Try it: Of all the lines in the entries below, give again exactly those starting at the line containing "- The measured" and ending at the line containing "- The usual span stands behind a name", both ends included, and no others.

** Data follows **

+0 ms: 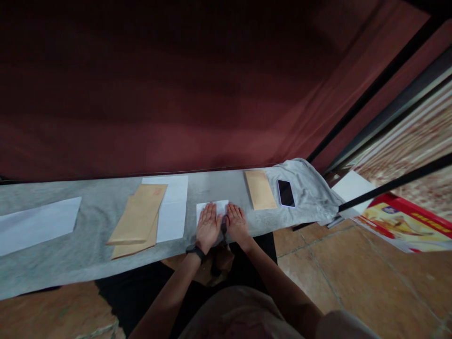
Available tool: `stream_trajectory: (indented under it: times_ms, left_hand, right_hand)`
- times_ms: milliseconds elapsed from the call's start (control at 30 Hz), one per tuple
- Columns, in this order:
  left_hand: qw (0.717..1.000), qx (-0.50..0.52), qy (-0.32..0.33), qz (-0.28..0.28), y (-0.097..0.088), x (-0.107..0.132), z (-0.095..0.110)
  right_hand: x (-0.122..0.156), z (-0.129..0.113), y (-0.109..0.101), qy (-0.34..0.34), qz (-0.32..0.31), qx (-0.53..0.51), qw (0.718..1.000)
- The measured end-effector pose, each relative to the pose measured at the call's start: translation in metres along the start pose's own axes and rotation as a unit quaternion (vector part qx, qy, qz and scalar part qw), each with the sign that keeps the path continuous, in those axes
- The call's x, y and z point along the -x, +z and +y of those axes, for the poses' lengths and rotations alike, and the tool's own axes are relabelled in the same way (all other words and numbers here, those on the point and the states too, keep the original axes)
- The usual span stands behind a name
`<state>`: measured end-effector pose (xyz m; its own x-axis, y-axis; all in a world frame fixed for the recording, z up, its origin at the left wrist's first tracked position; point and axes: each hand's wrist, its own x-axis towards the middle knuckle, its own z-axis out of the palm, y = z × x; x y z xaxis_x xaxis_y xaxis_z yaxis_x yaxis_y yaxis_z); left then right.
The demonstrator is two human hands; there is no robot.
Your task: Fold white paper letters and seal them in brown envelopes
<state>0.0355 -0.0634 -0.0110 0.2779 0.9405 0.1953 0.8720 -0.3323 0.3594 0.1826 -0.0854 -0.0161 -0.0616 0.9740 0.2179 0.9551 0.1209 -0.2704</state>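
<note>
My left hand (208,227) and my right hand (236,222) lie side by side, palms down with fingers stretched out, on a small folded white paper (213,207) near the front edge of a table covered in grey cloth (95,212). Most of the paper is hidden under the hands; only its far edge shows. A black band is on my left wrist.
Left of the hands lie two brown envelopes (138,219) over a white sheet (174,202), and another white sheet (35,223) at far left. To the right are one brown envelope (260,189) and a dark phone (286,193). A dark red curtain hangs behind.
</note>
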Motion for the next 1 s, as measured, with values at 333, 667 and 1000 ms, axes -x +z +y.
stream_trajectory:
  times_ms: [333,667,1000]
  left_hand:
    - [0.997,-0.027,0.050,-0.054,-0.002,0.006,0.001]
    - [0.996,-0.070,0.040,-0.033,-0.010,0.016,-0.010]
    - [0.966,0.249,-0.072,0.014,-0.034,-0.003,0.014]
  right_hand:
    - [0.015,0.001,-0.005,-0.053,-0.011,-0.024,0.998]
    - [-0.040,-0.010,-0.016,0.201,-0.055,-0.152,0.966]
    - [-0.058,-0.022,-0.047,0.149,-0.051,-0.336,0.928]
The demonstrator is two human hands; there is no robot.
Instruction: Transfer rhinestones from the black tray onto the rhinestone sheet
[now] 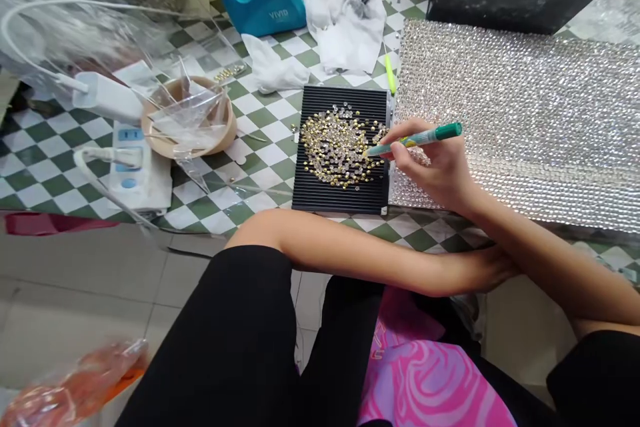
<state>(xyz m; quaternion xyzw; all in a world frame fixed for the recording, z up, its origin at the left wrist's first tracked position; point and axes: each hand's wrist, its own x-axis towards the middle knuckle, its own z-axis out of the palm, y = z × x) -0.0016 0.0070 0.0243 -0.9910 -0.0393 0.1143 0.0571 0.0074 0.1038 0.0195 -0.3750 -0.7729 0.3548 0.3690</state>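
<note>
The right hand (440,167) is pinching a green-ended pen (425,139) between thumb and fingers, the tip pointing down at the right-hand part of a loose spread of gold and clear rhinestones (333,143). These stones are lying on a black ridged tray (340,201), which is sitting just beside a glittering rhinestone sheet (525,100). The left hand (493,269) is resting beneath the right forearm (530,250), its fingers partly hidden, grip undeterminable.
</note>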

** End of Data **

Solution for this problem:
- The measured end-effector pose, each relative to the pose measured at the call's start: translation in metres along the start pose's own axes and rotation as a unit quaternion (vector part qx, qy, qz and scalar part qw), each with the sign that keeps the path continuous, in those axes
- The call's x, y and z point along the -x, +z and +y of those axes, for the poses' lengths and rotations alike, and the tool's own axes are relabelled in the same way (all other words and numbers here, those on the point and the states too, keep the original axes)
- The usual span stands behind a name

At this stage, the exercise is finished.